А дальше? А дальше... То есть: предпочтя басурманщину, чем бы он, Том, стал там заниматься?

Вот тут мы и натыкаемся — не обойти никак — на точку дивергенции, или, так скажем, точку расхождения в социальной эволюции, приведшей к двум полярным родам. А именно: к сытому, на хозяйской цепке, хвостом безустанно виляющему Полкашке (с повытертой от ошейничка выей, в залысьях от намордничка харей) — и к поджарому, в колтунах и чертополохе, никому-не-подневольному, уличному псу-клошару, не получившему от двуногих, кстати сказать, даже имени. Взявшему за правило себе лишь самому служить и угождать, невозбранно бродящему здесь и там, дивясь божественным природы красотам. А те, которые в ошейниках, — кто такое о себе сказать может?..

Итак: что делал бы бедолага Том на басурманщине? Да мало ли дел.
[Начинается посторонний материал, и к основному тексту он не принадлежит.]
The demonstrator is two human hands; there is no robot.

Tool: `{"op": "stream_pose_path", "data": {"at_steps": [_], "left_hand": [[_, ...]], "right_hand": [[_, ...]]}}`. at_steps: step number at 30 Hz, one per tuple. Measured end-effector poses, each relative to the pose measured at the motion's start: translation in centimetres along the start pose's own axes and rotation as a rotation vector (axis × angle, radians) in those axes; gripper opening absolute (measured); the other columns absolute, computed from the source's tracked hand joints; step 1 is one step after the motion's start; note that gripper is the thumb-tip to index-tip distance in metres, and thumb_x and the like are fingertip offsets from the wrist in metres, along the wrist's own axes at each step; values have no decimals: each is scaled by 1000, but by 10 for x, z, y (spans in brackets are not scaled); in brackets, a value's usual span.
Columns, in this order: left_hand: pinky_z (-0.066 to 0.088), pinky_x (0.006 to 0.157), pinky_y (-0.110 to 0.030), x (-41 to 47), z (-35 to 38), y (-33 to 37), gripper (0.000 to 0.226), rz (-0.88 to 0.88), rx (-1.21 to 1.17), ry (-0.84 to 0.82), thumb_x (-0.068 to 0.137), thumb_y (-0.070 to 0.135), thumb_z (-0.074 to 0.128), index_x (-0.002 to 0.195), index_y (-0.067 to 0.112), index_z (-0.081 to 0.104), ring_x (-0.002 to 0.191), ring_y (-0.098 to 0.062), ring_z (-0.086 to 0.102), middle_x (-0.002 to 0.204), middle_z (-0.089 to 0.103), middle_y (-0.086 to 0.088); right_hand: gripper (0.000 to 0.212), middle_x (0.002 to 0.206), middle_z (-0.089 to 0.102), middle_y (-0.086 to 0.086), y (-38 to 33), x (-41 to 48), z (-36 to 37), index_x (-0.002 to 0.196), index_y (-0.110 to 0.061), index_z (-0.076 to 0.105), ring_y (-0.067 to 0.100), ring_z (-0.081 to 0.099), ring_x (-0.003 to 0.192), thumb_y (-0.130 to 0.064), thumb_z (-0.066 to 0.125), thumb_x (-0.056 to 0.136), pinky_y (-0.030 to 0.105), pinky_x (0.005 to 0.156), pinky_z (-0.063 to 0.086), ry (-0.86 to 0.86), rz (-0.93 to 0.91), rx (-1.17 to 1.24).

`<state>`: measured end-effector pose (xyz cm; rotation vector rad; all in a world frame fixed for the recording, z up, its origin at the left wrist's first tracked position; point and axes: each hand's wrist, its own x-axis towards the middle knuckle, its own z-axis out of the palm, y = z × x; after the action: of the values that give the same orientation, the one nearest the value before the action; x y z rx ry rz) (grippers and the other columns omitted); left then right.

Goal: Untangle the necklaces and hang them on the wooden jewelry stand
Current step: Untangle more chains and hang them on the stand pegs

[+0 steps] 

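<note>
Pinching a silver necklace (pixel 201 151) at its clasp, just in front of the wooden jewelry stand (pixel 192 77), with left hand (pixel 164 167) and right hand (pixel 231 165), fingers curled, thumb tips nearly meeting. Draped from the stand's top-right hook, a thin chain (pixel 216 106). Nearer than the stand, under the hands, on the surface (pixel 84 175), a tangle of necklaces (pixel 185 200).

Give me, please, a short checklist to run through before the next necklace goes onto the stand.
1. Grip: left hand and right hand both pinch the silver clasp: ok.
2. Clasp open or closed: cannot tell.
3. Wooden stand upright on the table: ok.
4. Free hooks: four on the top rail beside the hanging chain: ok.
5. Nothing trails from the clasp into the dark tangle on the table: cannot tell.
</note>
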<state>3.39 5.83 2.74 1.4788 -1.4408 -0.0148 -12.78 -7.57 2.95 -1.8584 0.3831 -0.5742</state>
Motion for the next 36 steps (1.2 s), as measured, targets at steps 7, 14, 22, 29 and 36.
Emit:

К промеру — блядям в баре подавал ананасную воду.

Потому что эта субстанция, ананасная вода, будучи продуцирована ананасом, а не мозгом подавальщика Тома, сущностью Тома не является…

Как говорят в Одессе, вы, конечно, будете очень смеяться, но Сарочка тоже умерла. То есть — про блядей в баре и про анансную воду сказал один государственный песнопевец, фразу реализовавший с точностью наоборот: это именно он был тем, кому эту воду подавали. Краснодеревщики не слали мебель на дом, это правда: они ее госпеснопевцу привозили собственноручно. Вообще такое генетическое отклонение у двойных рабов (невольников муз и земных властителей) наследуется, как проклятие рода, с ужасающей регулярностью: говорить публично одно, и делать — опять же публично! — абсолютно противоположное. Это напоминает Тому наследственное раздвоение языка и размягчение мозга, которым был зверски наказан один валлийский княжеский род за ужасающие злодеяния. Но самое знаменательное в данном положении вещей то, что почтенная публика, наказанная безумием, этого уродства напрочь не замечает.